Ce sera en outre une occasion à saisir. D'abord, l'emploi d'une API devrait permettre aux fintech d'être plus compétitives, grâce à l'utilisation de solutions « clés en main », préparées par les établissements de crédit pour accéder aux données des clients. L'entrée en vigueur de la DSP 2 pourrait également renforcer les liens entre les fintech et les banques – les relations entre ces deux types d'acteurs n'ayant pas été toujours facile – , en développant les échanges et les partenariats entre eux.

Je souhaite toutefois appeler l'attention du Gouvernement sur plusieurs points, sur lesquels il conviendra d'être vigilant. L'accès aux données via les API permettra-t-il aux fintech d'obtenir les mêmes informations que celles auxquelles ils ont accès aujourd'hui ? La qualité de l'accès à l'information sera-t-elle la même ?

Il faudra aussi que le Gouvernement soit attentif à ce qu'il n'y ait pas de barrières techniques au développement des acteurs de la fintech. L'impératif de protection des données est essentiel, mais il ne doit pas se faire au détriment d'un écosystème dans lequel la France tire son épingle du jeu – nous sommes plutôt bons dans ce domaine.

Je souhaite aussi relever un paradoxe dans les orientations prises par la directive, dont les mesures ne sont applicables qu'aux seuls comptes de paiement. Les comptes d'épargne et les contrats d'assurance, par exemple, n'entrent pas dans son champ. L'accès à ces comptes continuera donc à se faire de façon peu sécurisée. Mme la rapporteure a cité les chiffres ; ce paradoxe doit impérativement être levé et le Gouvernement doit travailler avec la Commission pour y remédier. La question des modalités d'accès aux données financières se pose en effet dans les mêmes termes s'agissant de ces autres comptes ; pour que l'agrégation des différents comptes ait lieu dans des conditions satisfaisantes, il faut traiter le sujet dans son ensemble.
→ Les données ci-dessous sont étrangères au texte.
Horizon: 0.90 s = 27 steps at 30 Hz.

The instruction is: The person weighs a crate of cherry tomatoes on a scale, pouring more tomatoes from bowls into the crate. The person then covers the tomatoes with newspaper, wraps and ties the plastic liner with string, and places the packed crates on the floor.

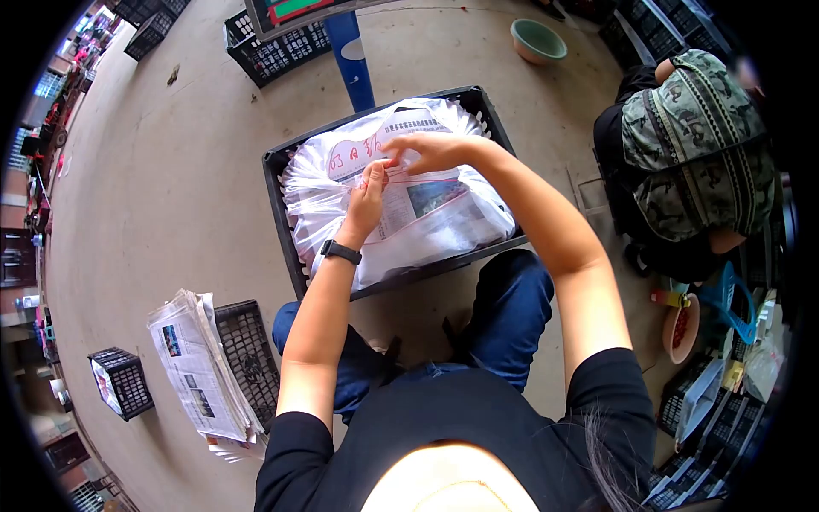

Le Gouvernement a déposé un amendement qui vise à réduire de huit mois le délai transitoire, pour une entrée en vigueur en janvier ou février 2019. Je ne suis pas sûr qu'il y ait une si grande urgence à abréger la période transitoire pour les comptes de paiement, sachant que l'accès continue à se faire par une technique peu sécurisée pour les autres types de compte.

La surtransposition à la française a vécu.